Barbirolli's estimation of Oliver O'Brien and his choir - which had begun life in 1945 as the 360-strong Amalgamated Catholic Choirs of the Diocese of Dublin - brought collaborations in Manchester in 1958 and the Royal Albert Hall in London in 1961. The choir also visited Monaco (performing in Beethoven's Choral Symphony at the invitation of Princess Grace) and performed the Berlioz Requiem (at Croke Park) and the premiΦre of Brian Boydell's A Terrible Beauty is Born, a cantata commissioned to mark the 50th anniversary of the 1916 Easter Rising. The association with Barbirolli continued right up to the end of the conductor's life - they performed the Verdi Requiem and Gerontius at the National Stadium just weeks before his death in 1970.

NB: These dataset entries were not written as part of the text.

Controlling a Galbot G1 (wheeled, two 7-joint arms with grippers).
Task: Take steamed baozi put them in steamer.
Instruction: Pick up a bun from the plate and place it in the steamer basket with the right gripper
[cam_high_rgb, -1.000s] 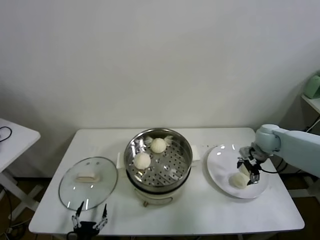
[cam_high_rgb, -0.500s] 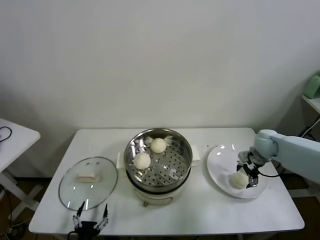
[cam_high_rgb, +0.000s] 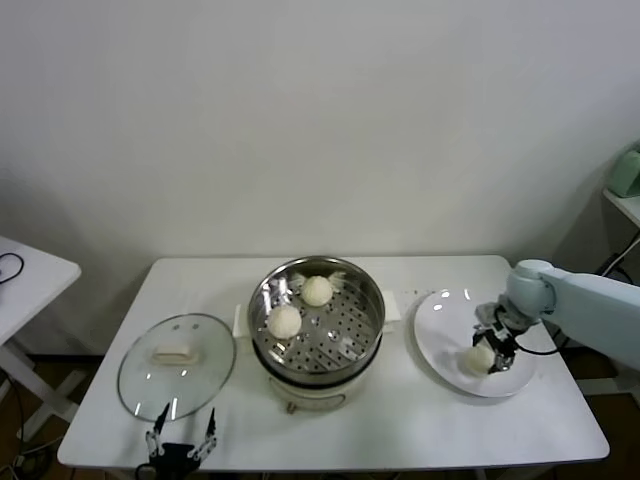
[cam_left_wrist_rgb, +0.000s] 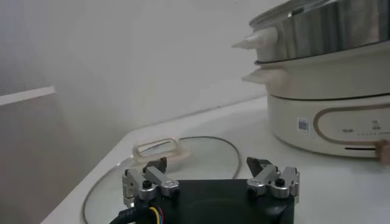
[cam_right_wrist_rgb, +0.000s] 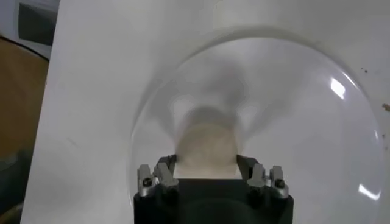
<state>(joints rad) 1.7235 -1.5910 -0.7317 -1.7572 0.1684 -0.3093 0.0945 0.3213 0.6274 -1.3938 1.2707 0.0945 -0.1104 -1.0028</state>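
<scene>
Nearest to me, my left pincer hangs parked at the near left edge of the bench, its fingers spread wide with nothing between them. Just beyond it the glass lid lies flat on the bench, its cream handle up, left of the steamer.

Over on the right, my right pincer is down on the white plate, reaching in from the right side. Its fingers sit close on both sides of a baozi, pressed against the bun as far as the wrist view shows, so I am grasping it. The bun rests on the plate's near right part, not lifted off that I can tell.

At the middle of the bench stands the steamer, a shiny steel pot on a cream base. Two more baozi lie on its perforated tray: one toward the near left, one farther back near the middle. They are apart from each other, and the right half of the tray is bare metal.
</scene>
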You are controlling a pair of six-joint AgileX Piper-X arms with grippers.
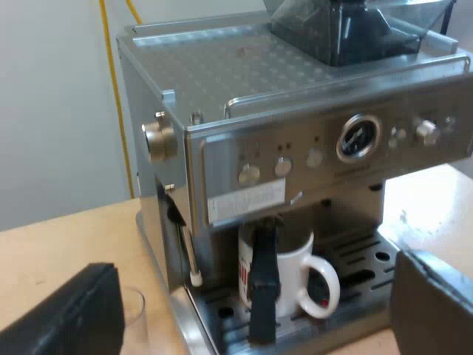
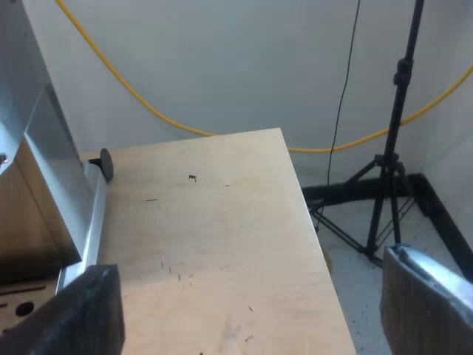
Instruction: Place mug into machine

Oliver O'Brien's work with the Palestrina Choir was rather less in the public eye, the tradition of 16th-century polyphony within the Catholic liturgy being maintained in spite of the emerging popular challenge of contemporary music in the form of folk masses. He was made a Papal Knight of St Gregory in 1976. He retired from the Palestrina Choir in 1978 and from Our Lady's Choral Society in 1979, just missing the opportunity of being directly involved in the Mass in the Phoenix Park during the visit of Pope John Paul II. Like his father, he married late, and met his wife, Elizabeth, who survives him, when she was one of his pupils. He was a quiet, unassuming, gentlemanly presence, whose absorption with music appeared to be complete.